Retype the material exactly, ending with the line containing "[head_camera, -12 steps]".

Data:
------------

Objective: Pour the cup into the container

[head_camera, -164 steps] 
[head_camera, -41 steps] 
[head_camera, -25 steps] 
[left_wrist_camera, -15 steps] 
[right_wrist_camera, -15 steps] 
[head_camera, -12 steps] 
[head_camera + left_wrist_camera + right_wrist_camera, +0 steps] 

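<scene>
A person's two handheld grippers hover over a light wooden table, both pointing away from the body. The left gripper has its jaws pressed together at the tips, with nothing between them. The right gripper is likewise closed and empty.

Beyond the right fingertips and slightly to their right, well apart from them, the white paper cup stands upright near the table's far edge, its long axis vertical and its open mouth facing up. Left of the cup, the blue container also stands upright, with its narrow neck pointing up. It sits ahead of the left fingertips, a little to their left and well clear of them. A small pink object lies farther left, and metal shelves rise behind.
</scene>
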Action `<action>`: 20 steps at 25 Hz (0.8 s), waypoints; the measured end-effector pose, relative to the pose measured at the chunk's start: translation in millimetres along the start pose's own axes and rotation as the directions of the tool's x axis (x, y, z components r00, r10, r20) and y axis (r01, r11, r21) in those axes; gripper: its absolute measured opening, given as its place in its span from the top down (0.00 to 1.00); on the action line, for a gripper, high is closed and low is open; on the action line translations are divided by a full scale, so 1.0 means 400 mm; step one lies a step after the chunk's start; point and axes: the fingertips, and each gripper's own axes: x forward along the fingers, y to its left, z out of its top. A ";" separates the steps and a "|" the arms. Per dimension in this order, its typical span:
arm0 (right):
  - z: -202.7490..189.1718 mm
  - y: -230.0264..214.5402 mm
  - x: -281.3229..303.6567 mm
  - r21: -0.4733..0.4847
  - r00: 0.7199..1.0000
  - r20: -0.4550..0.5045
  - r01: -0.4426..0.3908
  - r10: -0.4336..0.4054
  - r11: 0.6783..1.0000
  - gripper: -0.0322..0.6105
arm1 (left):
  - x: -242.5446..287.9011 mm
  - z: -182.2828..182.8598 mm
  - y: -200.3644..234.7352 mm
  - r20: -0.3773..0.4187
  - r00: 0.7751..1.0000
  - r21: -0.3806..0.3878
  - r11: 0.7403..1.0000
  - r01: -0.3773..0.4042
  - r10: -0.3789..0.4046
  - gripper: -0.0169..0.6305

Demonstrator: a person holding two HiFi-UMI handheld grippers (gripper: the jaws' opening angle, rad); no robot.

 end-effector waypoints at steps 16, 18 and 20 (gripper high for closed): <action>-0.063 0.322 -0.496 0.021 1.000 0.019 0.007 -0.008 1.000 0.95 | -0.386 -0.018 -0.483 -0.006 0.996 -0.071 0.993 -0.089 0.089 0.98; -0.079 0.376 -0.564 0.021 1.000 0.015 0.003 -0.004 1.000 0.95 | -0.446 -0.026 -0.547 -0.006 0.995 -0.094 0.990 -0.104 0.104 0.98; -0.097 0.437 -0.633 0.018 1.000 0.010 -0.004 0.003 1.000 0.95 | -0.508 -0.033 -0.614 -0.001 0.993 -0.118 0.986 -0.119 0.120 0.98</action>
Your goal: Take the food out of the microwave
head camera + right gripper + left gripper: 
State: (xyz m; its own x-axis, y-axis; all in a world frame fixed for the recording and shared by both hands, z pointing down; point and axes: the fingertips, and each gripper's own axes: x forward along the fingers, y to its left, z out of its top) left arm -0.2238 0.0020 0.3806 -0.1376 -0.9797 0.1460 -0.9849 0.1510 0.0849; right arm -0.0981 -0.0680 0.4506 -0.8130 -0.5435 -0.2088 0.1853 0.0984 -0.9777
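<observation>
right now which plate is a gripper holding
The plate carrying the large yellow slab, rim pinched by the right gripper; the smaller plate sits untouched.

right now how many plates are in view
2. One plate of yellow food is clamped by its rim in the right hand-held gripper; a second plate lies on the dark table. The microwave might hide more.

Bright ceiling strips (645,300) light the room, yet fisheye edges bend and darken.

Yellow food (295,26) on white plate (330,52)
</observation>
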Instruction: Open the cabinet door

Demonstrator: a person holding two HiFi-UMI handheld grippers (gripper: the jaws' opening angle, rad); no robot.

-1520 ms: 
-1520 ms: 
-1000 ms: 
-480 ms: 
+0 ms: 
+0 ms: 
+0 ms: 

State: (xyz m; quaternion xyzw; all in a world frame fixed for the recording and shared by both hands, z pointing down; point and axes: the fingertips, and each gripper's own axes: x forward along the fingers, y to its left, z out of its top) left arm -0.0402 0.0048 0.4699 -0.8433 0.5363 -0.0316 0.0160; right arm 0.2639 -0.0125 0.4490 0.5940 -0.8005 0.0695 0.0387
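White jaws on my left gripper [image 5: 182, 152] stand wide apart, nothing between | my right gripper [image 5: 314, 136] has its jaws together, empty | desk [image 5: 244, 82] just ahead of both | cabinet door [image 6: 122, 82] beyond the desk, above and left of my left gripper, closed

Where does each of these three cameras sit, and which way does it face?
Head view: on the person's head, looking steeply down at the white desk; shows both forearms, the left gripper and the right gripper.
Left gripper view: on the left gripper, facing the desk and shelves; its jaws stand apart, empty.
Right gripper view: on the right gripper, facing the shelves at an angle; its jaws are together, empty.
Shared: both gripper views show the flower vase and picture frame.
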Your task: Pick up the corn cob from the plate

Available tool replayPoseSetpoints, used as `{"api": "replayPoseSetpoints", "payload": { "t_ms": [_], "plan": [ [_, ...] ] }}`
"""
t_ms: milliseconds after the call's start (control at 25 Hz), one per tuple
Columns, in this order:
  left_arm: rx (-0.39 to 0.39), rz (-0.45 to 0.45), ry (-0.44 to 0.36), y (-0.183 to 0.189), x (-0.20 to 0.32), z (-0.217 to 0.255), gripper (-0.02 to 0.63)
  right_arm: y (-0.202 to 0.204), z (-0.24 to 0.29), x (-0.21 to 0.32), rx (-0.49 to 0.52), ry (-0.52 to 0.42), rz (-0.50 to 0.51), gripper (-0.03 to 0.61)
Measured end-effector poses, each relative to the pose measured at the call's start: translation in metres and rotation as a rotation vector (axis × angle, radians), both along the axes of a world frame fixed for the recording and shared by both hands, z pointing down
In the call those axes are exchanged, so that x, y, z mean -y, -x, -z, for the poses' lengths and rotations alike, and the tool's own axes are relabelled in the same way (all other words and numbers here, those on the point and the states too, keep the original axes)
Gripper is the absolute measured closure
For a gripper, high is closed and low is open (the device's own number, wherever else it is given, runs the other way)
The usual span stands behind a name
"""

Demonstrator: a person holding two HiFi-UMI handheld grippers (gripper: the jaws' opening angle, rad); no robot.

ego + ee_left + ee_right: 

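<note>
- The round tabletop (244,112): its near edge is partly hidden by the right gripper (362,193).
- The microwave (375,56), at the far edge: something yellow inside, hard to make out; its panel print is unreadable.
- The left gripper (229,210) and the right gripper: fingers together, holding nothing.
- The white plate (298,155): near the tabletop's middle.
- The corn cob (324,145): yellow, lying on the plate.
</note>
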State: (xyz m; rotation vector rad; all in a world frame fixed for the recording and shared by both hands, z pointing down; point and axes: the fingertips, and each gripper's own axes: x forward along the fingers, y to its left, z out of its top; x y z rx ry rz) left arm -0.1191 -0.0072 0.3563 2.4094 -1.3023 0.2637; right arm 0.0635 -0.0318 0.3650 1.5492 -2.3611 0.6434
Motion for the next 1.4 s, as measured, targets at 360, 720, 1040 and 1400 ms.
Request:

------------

Solution below:
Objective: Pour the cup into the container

[head_camera, -164 steps] 
[head_camera, -41 steps] 
[head_camera, -25 steps] 
[left_wrist_camera, -15 steps] 
[right_wrist_camera, -15 steps] 
[head_camera, -12 steps] 

This exercise requires no additional answer.